### TASK ITEM
Please restate verbatim the lines that open the listing below, ending with the line in which "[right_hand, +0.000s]" occurs.

━━━ RAW DATA ━━━

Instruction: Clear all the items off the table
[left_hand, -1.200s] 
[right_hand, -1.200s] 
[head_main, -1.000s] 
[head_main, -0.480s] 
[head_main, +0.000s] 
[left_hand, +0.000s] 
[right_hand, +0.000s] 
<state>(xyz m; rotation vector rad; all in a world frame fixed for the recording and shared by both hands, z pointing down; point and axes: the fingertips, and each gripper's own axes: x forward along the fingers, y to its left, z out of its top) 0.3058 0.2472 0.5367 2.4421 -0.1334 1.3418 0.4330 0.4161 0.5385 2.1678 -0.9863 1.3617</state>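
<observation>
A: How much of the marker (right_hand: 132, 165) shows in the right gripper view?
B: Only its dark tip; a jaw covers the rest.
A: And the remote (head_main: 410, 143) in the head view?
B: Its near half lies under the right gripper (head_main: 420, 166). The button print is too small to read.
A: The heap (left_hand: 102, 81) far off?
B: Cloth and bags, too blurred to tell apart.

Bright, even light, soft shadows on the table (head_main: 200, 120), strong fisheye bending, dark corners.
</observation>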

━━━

### WORKED SOLUTION
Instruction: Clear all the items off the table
[left_hand, -1.200s] 
[right_hand, -1.200s] 
[head_main, -1.000s] 
[head_main, -0.480s] 
[head_main, +0.000s] 
[left_hand, +0.000s] 
[right_hand, +0.000s] 

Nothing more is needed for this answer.